1Western University, London, Ontario, Canada, 2University of California San Diego, La Jolla, CA, USA, 3University Hospital Schleswig-Holstein, Kiel, Germany, 4AbbVie Inc., North Chicago, IL, USA, 5Amsterdam University Medical Centers, Amsterdam, The Netherlands

Background

The SES-CD is a validated and widely used outcome measure in clinical trials. We assessed the efficacy of upadacitinib (UPA), an oral selective JAK1 inhibitor, on mucosal inflammation in different disease phenotypes using SES-CD segmental scores.

Methods

CELEST (NCT02365649) was a placebo (PBO)-controlled Phase 2 study in adults with moderate to severe CD refractory or intolerant to immunosuppressants and/or biologics. Patients were randomised to PBO or UPA 3 mg, 6 mg, 12 mg, or 24 mg twice daily (BID) or 24 mg once daily (QD) for 16 weeks. Ileocolonoscopy was done at baseline and either Week 12 or 16. This analysis evaluated changes from baseline to Week 12/16 in total SES-CD and its components (size of ulcers, ulcerated surface, affected surface, presence of narrowing) in the overall population and by disease location (ileal, colonic, ileocolonic [based on centrally-read endoscopic scores at baseline]). Statistical difference was analysed via ANCOVA at p = 0.1 level.

Results

Of 220 randomised patients, most were female (57%) with disease duration >3 years (88%) and mean age 40.7 years. Most patients (n = 114) had ileocolonic disease at baseline (table). In the overall population, mean (SD) change from baseline to Week 12/16 in total SES-CD was significantly greater with UPA 6 mg (–3.9 [6.3]; p = 0.006; n = 33), 12 mg (–3.9 [9.8]; p = 0.005; n = 27), 24 mg BID (–5.7 [6.0]; p < 0.001; n = 29), and 24 mg QD (–3.9 [7.2]; p = 0.003; n = 31) vs. PBO (0.4 [7.3]; n = 26). SES-CD subscores were generally significantly improved with UPA vs. PBO except for presence of narrowing (Figure). When assessed by disease location, mean (SD) changes from baseline to Week 12/16 in total SES-CD were significantly greater with UPA 12 mg (–7.5 [9.4]; p = 0.099; n = 8) and 24 mg BID (–7.9 [7.2]; p = 0.025; n = 11) vs. PBO (4.3 [9.3]; n = 3) in patients with colonic disease and with 6 mg (–5.5 [6.5]; p = 0.023; n = 17), 12 mg (–3.1 [10.7]; p = 0.079; n = 17), and 24 mg BID (–5.1 [5.0]; p = 0.018; n = 14) and 24 mg QD (–6.8 [5.4]; p = 0.005; n = 14) vs. PBO (–0.3 [8.0]; n = 18) in patients with ileocolonic disease. No significant differences were observed for UPA (n = 3–9) vs. PBO (n = 5) in patients with ileal disease.
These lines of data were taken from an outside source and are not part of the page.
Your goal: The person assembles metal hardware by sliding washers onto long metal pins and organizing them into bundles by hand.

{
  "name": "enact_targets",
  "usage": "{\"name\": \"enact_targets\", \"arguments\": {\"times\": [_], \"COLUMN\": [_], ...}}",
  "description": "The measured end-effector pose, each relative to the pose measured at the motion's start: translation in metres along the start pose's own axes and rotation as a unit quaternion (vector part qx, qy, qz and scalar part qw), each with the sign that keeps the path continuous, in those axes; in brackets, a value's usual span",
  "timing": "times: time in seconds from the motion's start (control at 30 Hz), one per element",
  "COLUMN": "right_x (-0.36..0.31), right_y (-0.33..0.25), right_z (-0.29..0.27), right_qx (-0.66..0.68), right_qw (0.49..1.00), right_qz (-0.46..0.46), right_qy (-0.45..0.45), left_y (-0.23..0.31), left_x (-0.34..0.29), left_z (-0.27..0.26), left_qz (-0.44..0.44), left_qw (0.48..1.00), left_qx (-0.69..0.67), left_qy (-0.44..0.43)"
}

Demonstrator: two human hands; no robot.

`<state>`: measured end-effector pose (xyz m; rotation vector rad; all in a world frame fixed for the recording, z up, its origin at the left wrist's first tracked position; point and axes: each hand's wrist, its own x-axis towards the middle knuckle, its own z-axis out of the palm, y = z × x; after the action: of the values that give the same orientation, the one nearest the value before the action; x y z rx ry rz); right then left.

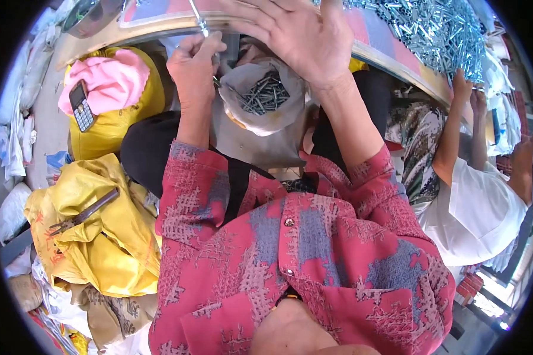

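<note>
My left hand (194, 66) is closed at the table's near edge. From its thumb and fingertips a thin, shiny metal rod (199, 16) with a thicker collar points up and away. My right hand (305, 36) hovers over the edge to the right, palm showing and fingers spread, with nothing in it; its fingertips are slightly blurred. Below and between both hands, a white-lined bucket (249, 121) stands between my knees. Several dark grey bolts (265, 94) lie loose inside it.
Shiny metal sleeves (435, 35) are heaped on the table (385, 58) at the far right. Another person in a white shirt (474, 216) works there. At left, a phone (82, 106) and pink cloth (121, 80) rest on a yellow sack; pliers (86, 212) lie on yellow sacking (121, 254).
</note>
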<state>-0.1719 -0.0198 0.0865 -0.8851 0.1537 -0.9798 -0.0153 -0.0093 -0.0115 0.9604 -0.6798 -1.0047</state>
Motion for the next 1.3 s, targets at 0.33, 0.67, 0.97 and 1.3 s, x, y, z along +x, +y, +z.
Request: {"name": "enact_targets", "arguments": {"times": [0.33, 0.67, 0.97, 1.3], "right_x": [0.010, 0.001, 0.015, -0.012], "right_y": [0.006, 0.009, 0.013, 0.024], "right_z": [-0.048, -0.016, -0.034, -0.028], "right_qx": [0.000, -0.008, 0.029, -0.255], "right_qw": [0.994, 1.000, 0.998, 0.962], "right_qz": [-0.049, 0.005, -0.031, -0.006], "right_qy": [0.095, -0.003, 0.045, 0.095], "left_y": [-0.009, -0.005, 0.008, 0.005], "left_x": [-0.027, 0.003, -0.007, -0.009], "left_z": [0.016, -0.017, 0.000, -0.008], "left_qz": [-0.012, -0.074, 0.047, -0.056], "left_qw": [0.985, 0.997, 0.988, 0.993], "left_qx": [0.100, 0.024, 0.150, 0.032], "left_qy": [-0.138, 0.003, -0.014, -0.101]}}
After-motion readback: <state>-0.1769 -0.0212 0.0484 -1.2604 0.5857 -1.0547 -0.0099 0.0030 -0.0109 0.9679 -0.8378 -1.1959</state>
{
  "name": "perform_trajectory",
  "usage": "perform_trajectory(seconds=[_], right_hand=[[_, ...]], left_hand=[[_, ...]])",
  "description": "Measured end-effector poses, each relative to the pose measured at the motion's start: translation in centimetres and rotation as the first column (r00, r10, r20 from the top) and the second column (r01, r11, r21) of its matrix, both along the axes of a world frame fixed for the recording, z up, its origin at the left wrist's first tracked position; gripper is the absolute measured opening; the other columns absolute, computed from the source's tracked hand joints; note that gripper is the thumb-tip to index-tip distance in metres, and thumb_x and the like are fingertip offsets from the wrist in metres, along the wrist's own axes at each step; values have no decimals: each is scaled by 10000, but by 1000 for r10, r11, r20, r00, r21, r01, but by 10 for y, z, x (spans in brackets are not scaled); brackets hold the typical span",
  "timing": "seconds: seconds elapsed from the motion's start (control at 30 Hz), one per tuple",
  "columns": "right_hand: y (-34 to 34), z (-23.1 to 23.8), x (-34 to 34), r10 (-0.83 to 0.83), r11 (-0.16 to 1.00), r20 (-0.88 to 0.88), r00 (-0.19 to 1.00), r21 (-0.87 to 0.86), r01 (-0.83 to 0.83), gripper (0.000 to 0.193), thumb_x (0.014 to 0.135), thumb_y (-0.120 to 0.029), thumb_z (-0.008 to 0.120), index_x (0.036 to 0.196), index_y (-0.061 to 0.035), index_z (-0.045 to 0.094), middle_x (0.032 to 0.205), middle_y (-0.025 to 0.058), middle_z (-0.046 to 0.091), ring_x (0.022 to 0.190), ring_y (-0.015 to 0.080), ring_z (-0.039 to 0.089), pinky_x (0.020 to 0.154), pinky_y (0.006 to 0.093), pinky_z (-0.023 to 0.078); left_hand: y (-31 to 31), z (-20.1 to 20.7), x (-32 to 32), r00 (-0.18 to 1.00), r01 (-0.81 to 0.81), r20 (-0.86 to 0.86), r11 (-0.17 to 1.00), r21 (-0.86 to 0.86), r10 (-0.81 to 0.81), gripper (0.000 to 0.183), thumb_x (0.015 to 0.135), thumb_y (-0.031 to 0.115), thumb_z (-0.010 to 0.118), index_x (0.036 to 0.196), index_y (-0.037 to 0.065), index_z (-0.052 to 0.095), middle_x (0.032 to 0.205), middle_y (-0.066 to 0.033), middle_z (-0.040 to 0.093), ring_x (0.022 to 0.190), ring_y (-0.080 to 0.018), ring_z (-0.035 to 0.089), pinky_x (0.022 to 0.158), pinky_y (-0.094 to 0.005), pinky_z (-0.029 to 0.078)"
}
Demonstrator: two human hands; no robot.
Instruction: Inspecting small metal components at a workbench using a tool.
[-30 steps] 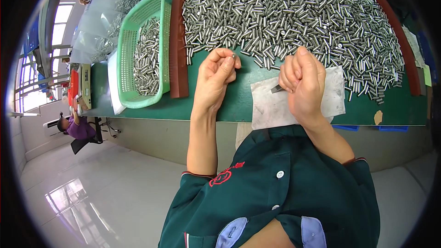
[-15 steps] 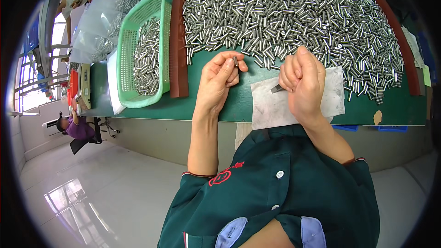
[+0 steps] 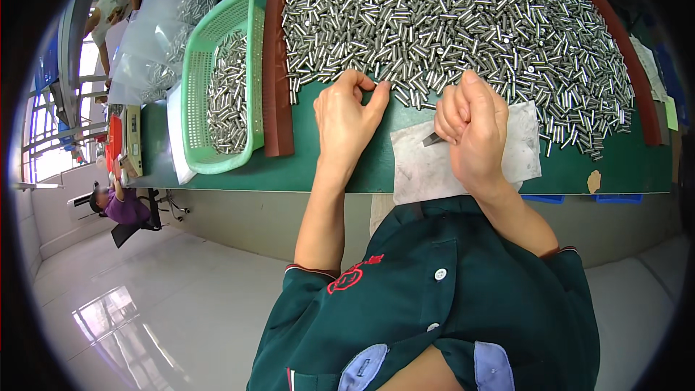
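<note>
A broad pile of short, shiny metal pins (image 3: 449,22) covers the far part of the green table (image 3: 308,123). At its near edge is my left hand (image 3: 344,119), back upward, thumb apart from the bent fingers. I see no pin in it, though its palm side is hidden. My right hand (image 3: 478,127) is closed in a fist above a smudged white cloth (image 3: 416,170). From the little-finger side of that fist sticks the flat grey end of a metal tool (image 3: 432,139); the rest of the tool is covered by the fingers.
Left of the pile runs a red-brown rail (image 3: 279,101), with another rail (image 3: 641,94) at the right. A green plastic basket (image 3: 190,101) holding pins stands left, beside clear bags (image 3: 148,51) of pins. Further left sits a person in purple (image 3: 127,206); another person (image 3: 112,11) is behind.
My left hand has turned over and opened its pinch; the pin seen between thumb and finger is no longer visible. The right hand has hardly moved.
</note>
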State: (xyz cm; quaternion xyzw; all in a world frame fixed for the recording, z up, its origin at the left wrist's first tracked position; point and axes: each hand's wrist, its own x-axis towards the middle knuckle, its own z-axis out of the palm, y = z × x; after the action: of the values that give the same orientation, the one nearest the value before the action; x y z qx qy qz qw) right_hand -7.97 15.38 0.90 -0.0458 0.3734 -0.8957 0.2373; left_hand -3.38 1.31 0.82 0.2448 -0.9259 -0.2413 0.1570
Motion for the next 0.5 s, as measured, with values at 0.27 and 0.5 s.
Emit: perform_trajectory(seconds=[0.27, 0.5], right_hand=[[1, -1, 0, 20, 1000, 13, 1000, -1, -20, 343, 879, -177, 379, 556, -86, 306, 469, -28, 293, 410, 42, 231, 380, 210, 198], [1, -1, 0, 14, 1000, 10, 1000, -6, -14, 335, 879, -168, 375, 562, -81, 309, 472, -27, 299, 412, 42, 235, 382, 206, 202]], left_hand=[[-4, 0, 4, 998, 45, 38, 998, -35, -44, 133, 662, 108, 619, 694, 0, 549, 452, -69, 419, 400, -211, 427, 433, -333, 342], [-13, -6, 10, 987, 150, -75, 979, 141, -141, 47, 715, 20, 577, 722, -13, 544, 491, -56, 425, 434, -149, 391, 434, -281, 325]])
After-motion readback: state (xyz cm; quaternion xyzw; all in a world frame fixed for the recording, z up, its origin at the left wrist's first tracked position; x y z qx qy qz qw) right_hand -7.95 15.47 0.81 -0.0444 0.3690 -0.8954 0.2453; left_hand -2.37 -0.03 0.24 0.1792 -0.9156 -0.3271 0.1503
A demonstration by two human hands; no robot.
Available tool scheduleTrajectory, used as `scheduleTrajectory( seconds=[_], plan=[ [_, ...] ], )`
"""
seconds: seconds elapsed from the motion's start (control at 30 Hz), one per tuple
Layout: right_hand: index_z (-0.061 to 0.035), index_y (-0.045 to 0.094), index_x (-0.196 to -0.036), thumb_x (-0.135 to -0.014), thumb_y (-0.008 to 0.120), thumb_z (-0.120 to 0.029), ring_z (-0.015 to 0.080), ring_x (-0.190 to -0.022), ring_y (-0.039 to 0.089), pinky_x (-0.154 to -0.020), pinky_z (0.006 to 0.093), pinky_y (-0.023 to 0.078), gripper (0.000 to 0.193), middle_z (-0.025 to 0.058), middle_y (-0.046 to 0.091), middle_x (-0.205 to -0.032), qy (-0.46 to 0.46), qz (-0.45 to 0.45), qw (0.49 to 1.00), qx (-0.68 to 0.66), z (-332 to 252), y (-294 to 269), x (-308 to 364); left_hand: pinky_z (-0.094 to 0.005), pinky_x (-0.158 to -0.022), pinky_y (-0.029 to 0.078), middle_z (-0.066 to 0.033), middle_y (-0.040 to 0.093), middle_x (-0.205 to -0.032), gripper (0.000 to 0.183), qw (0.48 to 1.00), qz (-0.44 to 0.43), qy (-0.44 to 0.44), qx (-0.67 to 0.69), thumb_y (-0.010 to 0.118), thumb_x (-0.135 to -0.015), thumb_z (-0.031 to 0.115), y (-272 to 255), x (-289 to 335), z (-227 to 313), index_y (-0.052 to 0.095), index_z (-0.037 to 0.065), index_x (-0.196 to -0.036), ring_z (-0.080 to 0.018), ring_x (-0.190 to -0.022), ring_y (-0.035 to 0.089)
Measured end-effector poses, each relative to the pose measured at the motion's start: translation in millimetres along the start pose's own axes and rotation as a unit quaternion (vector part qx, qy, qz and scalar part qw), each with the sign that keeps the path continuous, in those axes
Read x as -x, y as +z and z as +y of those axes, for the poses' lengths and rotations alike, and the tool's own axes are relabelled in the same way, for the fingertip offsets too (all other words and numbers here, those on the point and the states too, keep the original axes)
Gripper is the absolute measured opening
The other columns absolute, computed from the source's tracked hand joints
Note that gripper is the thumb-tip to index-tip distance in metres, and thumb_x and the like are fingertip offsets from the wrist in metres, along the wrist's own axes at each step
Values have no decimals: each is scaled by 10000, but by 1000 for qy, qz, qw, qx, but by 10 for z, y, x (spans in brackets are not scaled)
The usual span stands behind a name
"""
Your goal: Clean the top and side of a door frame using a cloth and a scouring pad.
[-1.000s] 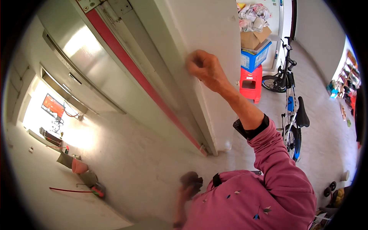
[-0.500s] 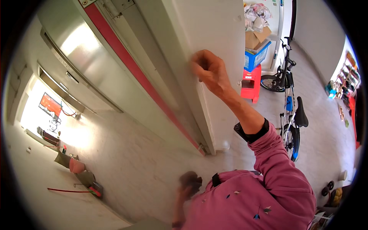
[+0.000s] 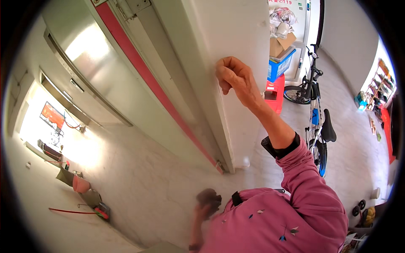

Table. Crohn's disease location and total SES-CD at baseline.

Figure. Change from baseline to Week 12/16 in SES-CD subscores in the overall population.

Conclusion

UPA induction treatment at doses ≥6 mg BID significantly improved total SES-CD vs. PBO, with improvements in all subscores except for presence of narrowing.